The shortage of donor organs in Germany has led to the use of organs from donors with extended donor criteria (EDC). EDC have been defined on the basis of expert opinions, but their clinical relevance is controversial. This may cause loss of organs otherwise available for transplantation. We evaluated the impact of donor and recipient factors in liver transplants on patient and graft survival in a nationwide multicenter analysis, with special focus on EDC and donor risk index.Methods.
A database was created from data on livers donated and transplanted in Germany between 2006 and 2008 as provided by Deutsche Stiftung Organtransplantation and BQS Institute. Cox regression (significance level 5%, risk ratio [95% confidence interval]) was used for calculating the impact on patient survival (n=2095) and on graft survival (n=2175).Results.

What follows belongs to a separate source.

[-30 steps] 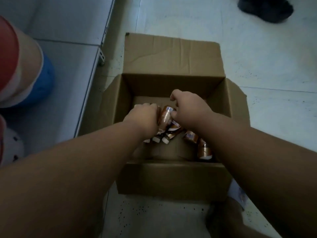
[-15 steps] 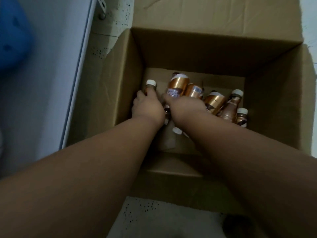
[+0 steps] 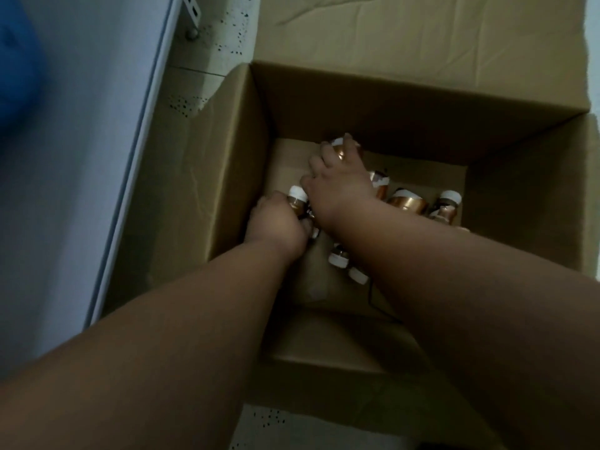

Patient and graft survival were significantly affected only by donor age (1.012 and 1.011/year), recipient age (1.019 and 1.014/year), creatinine (1.248 and 1.205/mg/dL), bilirubin (1.022 and 1.023/mg/dL), and high urgency status (1.783 and 1.809). Inferior organ quality resulted in lower graft survival (1.243) and donor history of smoking in lower patient survival (1.249).Conclusion.
Multiple Cox regression revealed no significant impact of EDC or donor risk index on patient and graft survival except for donor age after donor selection at recovery. Among recipient variables, only age, creatinine and bilirubin, and high urgency status were associated with poorer outcome.